2 July 2015, Writing Ideas – New Novel, part 363, General Information, the Rising Action
Announcement: Ancient Light is delayed due to the economy. You can read more about it at http://www.ancientlight.com. Ancient Light includes the second edition of Aegypt plus Sister of Light and Sister of Darkness. I’ll keep you updated.
Introduction: I wrote the novel Aksinya: Enchantment and the Daemon. This was my 21st novel and through this blog, I gave you the entire novel in installments that included commentary on the writing. In the commentary, in addition to other general information on writing, I explained, how the novel was constructed, the metaphors and symbols in it, the writing techniques and tricks I used, and the way I built the scenes. You can look back through this blog and read the entire novel beginning with http://www.pilotlion.blogspot.com/2010/10/new-novel-part-3-girl-and-demon.html.
I’m using this novel as an example of how I produce, market, and eventually (we hope) get a novel published. I’ll keep you informed along the way.
The four plus one basic rules I employ when writing:
1. Don’t confuse your readers.
2. Entertain your readers.
3. Ground your readers in the writing.
4. Don’t show (or tell) everything.
5. Immerse yourself in the world of your writing.
All novels have five discrete parts:
1. The initial scene (the beginning)
2. The rising action
3. The climax
4. The falling action
5. The dénouement
The theme statement of my 25th novel, working title, Escape, is this: a girl in a fascist island nation will do anything to escape–a young cargo shuttle pilot not following the rules crashes on the island.
Here is the cover proposal for Lilly: Enchantment and the Computer. Lilly is my 24th novel.
The most important scene in any novel is the initial scene, but eventually, you have to move to the rising action. I’m writing about the transition from the initial scene to the rising action of my newest novel, “Escape.” Escape is the working title. I’ll decide on the actual proposed title when I finish the novel.
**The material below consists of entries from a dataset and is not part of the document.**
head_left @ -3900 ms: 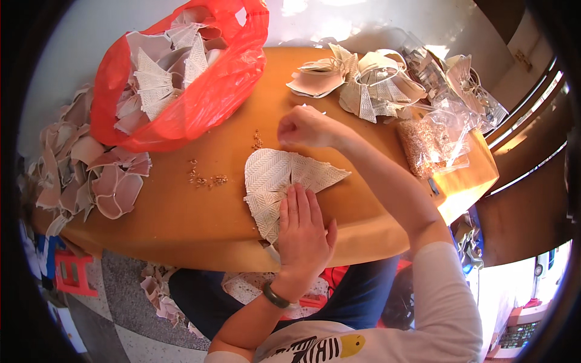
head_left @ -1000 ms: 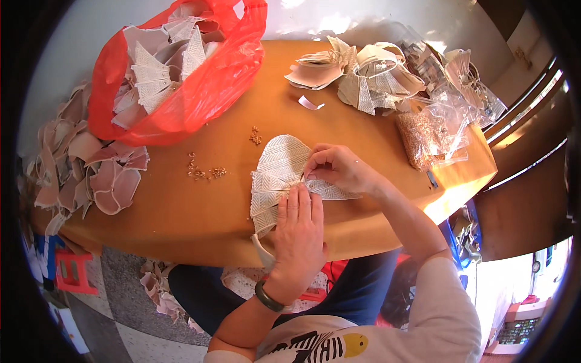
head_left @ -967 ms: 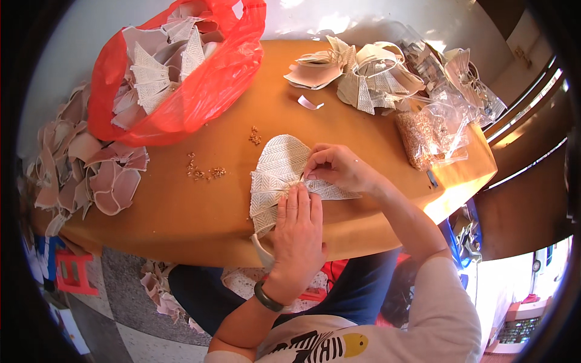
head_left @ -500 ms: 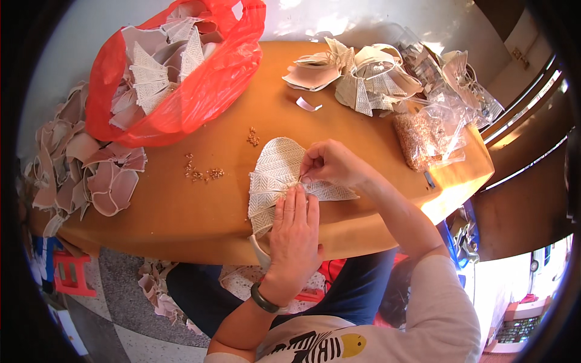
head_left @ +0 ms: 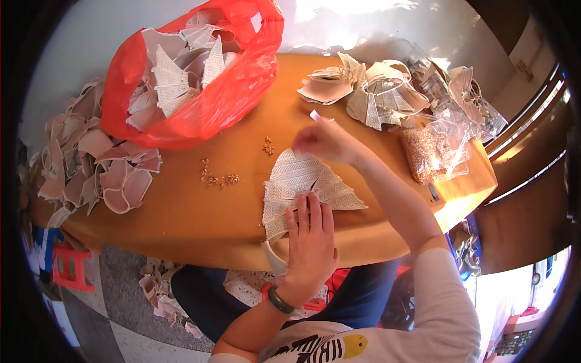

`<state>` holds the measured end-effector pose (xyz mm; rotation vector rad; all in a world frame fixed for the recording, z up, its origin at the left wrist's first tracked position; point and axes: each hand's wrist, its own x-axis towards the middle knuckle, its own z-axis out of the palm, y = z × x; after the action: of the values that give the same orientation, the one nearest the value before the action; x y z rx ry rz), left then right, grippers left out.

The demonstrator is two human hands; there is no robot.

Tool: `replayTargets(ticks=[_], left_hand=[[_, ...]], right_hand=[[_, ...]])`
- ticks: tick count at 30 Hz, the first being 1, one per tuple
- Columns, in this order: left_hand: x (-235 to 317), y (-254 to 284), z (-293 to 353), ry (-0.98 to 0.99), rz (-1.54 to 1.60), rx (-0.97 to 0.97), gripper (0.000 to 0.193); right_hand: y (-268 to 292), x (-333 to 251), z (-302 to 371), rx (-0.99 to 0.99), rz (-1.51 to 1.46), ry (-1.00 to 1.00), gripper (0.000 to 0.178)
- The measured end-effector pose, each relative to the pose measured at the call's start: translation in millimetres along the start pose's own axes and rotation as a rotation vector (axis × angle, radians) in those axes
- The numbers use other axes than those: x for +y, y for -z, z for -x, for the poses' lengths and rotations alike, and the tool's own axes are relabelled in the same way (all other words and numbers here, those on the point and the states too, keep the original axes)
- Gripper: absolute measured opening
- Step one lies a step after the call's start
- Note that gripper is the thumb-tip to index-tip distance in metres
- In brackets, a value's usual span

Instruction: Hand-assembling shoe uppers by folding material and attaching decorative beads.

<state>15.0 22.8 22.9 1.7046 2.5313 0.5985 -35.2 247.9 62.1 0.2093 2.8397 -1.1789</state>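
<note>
**On the orange table: right hand lifts off the lace piece**

Near the front edge of the rounded orange wooden table (head_left: 181, 212), I see the white patterned lace fabric piece (head_left: 302, 184) lying flat, fanned out like a leaf. Left hand (head_left: 311, 239) presses it down, palm flat, fingers spread, gripping nothing. Right hand (head_left: 324, 142) has changed: half a second ago it was pinching at the fabric's upper edge, now it's raised and blurred just beyond the piece, toward the far side of the table. Fingers look loosely curled; I cannot tell whether they hold anything (too smeared). My read: the pinch on this spot is finished and the hand is going for something else. Small heap of tiny golden beads (head_left: 218, 178) sits just left of the fabric. Red plastic bag (head_left: 242, 97) of more lace pieces stands at far left, clear bag of beads (head_left: 433, 154) at right.
</note>
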Motion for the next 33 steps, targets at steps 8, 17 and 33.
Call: replayTargets(ticks=[8,17,33], left_hand=[[-6.4,3.8,-7.5,-0.094,0.121,-0.011,0.09],[7.5,-2.9,-10.3,-0.038,-0.13,-0.011,0.09],[5.5,1.5,-10.6,-0.037,-0.148,-0.098,0.095]], right_hand=[[-14.1,9.7,-67.3,0.175,0.19,0.29,0.014],[-15.7,10.6,-85.2,0.178,0.319,0.217,0.017],[-20.6,8.0,45.2,0.003,0.009,0.165,0.011]])
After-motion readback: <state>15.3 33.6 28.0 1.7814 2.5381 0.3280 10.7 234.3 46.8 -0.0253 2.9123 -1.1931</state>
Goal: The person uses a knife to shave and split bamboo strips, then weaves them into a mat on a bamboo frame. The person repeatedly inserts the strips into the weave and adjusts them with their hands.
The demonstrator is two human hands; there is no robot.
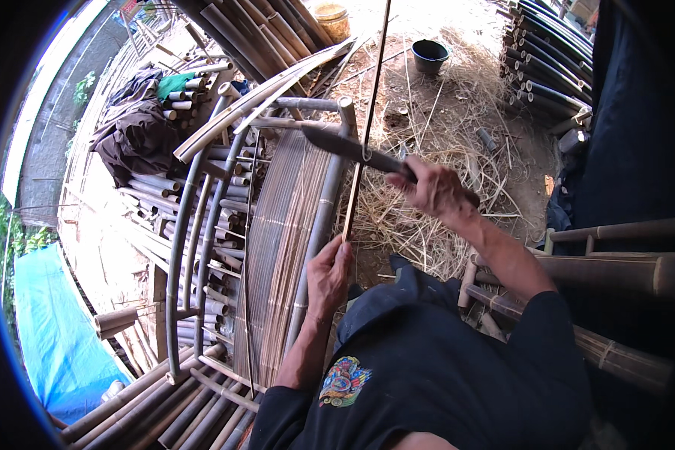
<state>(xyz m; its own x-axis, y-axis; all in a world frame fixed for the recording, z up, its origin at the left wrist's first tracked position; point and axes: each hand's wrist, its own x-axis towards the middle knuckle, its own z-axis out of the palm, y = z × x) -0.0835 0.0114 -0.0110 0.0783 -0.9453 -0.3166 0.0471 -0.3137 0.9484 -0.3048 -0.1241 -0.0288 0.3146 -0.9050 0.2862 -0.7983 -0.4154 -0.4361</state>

I’m at the nineteenth chapter right now. That means I’ve written about 380 pages. I’ve just started on the next major run-through..
Let’s review my guidelines for conversation.
1. Cultural norms (greeting, introduction, small talk, big talk)
2. Logical response (characters must respond to each other in the conversation)
3. ID the speaker
4. Show us the picture of the conversation
5. Use contractions (most of the time)
6. What are you trying to say?
7. What is unsaid in the conversation?
8. Build the tone of the conversation.
9. Show don’t tell.
10. Keep proper names to a minimum.
I’m an advocate of using the/a scene input/output method to drive the rising action–in fact, to write any novel. I’ll describe this technique (and style) again if you are new to my blog or you missed it before.
Short digression: I’m writing from Dubai on another around the world tour. I just flew 22 hours, so I hope this is cogent.
In using the rising action to build to the climax, the author reveals the plot and the characters to arrive at the climax of the novel. To accomplish this is rather straightforward–as long as you are using some means to organize the novel, your thoughts, and the plot. This is why I advocate using the scene input/output method. With this method, you won’t confuse yourself or your readers. There are reasons to jump or cut away from scene input/output, but I’ll discuss those later.
At this point I’m explaining methods you can use to reveal information about your characters. Since Escape is a cultural revelation novel, it is a great example of means to reveal information, cultures, and characters. I already mentioned: description, conversation, interaction, and computers. You can add to that list: books, notes, letters, phone calls, signs, radio calls, etc.
I do use books and signs in Escape. The books are electronic and paperback. The signs are the slogans and posters of the Supreme Leader. Electronic books play a very important role in passing information, not about Freedom (the evil nation), but about Scott’s nation that is truly free to Reb. The electronic books also provide chart (map) data and satellite imagery for the exploration of Freedom. Unlike my other novels, I didn’t use notes (except email and texting), letters (except email), and phone calls. I did use radio signaling and cellular phone for information gathering. You might imagine that phone, radio, and cellular phones are all the same thing. They may be similar, but their use and communication varies significantly. Perhaps we should discuss their use in some detail.